Nike Choose Phenomenal
Charlie Harvey recently finished a unique spot for Nike Korea for the South Korean market titled Choose Phenomenal, an empowering ad for women created by Wieden + Kennedy Tokyo that has over 10 million views on YouTube. The spot opens on a young girl dressed in traditional Korean clothing before evolving into a fast-paced, split-screen succession of images — video, animation, graphic elements, pictures and more, mainly of women in action — set to an inspiring narration.
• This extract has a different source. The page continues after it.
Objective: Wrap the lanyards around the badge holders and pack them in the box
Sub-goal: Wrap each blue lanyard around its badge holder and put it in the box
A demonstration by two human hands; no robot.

“The agency always wanted it to be split-screen,” says Harvey of Whitehouse Post, who edited the spot. The DP shot the majority of the “moments” in a few different ways and from different angles, giving her the ability to find the elements that complemented each other from a split-screen standpoint. Yet it was up to Harvey to sort through the plethora of clips and images and select the most appropriate ones.

“There’s a Post-it note moment in there, too. That’s a big thing in South Korea, where people write messages on Post-its and stick them on a wall, so it’s culturally significant,” Harvey explains. Foremost in her mind while editing the spot was that it was culturally significant and inspiring to young women, resulting in her delving deep into that country’s traditions to find elements that would resonate best with the intended audience.

Charlie Harvey

Harvey initially began cutting the spot in Los Angeles but then traveled to Tokyo to do the majority of the edit.

In fact, when Harvey began the project, she didn’t have an opportunity to work one-on-one with the director – something that would always be her preference. “I always want to create what the director has envisioned. I always like to make that [vision] come to life while adding my own point of view, too,” she says.

Working with split screens or multiple screens is always trickier because you need to work with multiple layers while maintaining the rhythm of the film, Harvey says. “Making what seems like a small change in one shot will affect not only the shot that comes before and after it, but also the shots next to those. It’s more a puzzle you are solving,” she adds.

The visual element, however, was just one aspect of the project; here, like on many other projects, finding the right music accompaniment is not easy. “You end up going around and around trying to find exactly what you are looking for, and music is always a challenge. If you find the right track, it makes all the difference. It elevates a spot, or impacts it negatively,” Harvey points out. “Music is so important.”

In addition, the split-screen concept forced Harvey to concentrate on both sides of the screen – akin to concentrating on two shorts playing at the same time. “You have to make sure they work together and they link to the next page, where you have another two shorts,” she explains. “You need that harmonious relationship, and there needs to be a rhythm. Otherwise, it could get choppy, and then you are looking at one side or the other, not both together in unison.”

Indeed, dealing with the multiple split-screen images was difficult, but perhaps even more daunting was ensuring that the spot respected the culture of the young women to whom it was directed. To this end, Harvey incorporated as much reference as she could that would resonate with the audience, as opposed to using more generic references geared for audiences outside of that country. “I’m sure it meant a lot to these girls,” she says of the inspirational spot and the effort put into it.

Harvey performed the edit on an Avid system, preferring the simplistic interface to other systems. “It has everything for what I want to do,” she says. “There are no extra tabs here and there. It’s just really easy to use, and it’s very stable and steady.”

For the most part, Harvey sticks with shorter-form projects like commercials, though she has experience with longer formats. “I think you get into a routine with commercials, so you know you have a certain number of days to do what you need to do. I know where I need to be at certain points, and where I need to get to by the time I see the director or the agency,” she explains. “I have a very specific routine. I have a way that I work, and I am comfortable with it. It works for me.”


Karen Moltenbrey is a veteran writer/editor covering VFX and post production.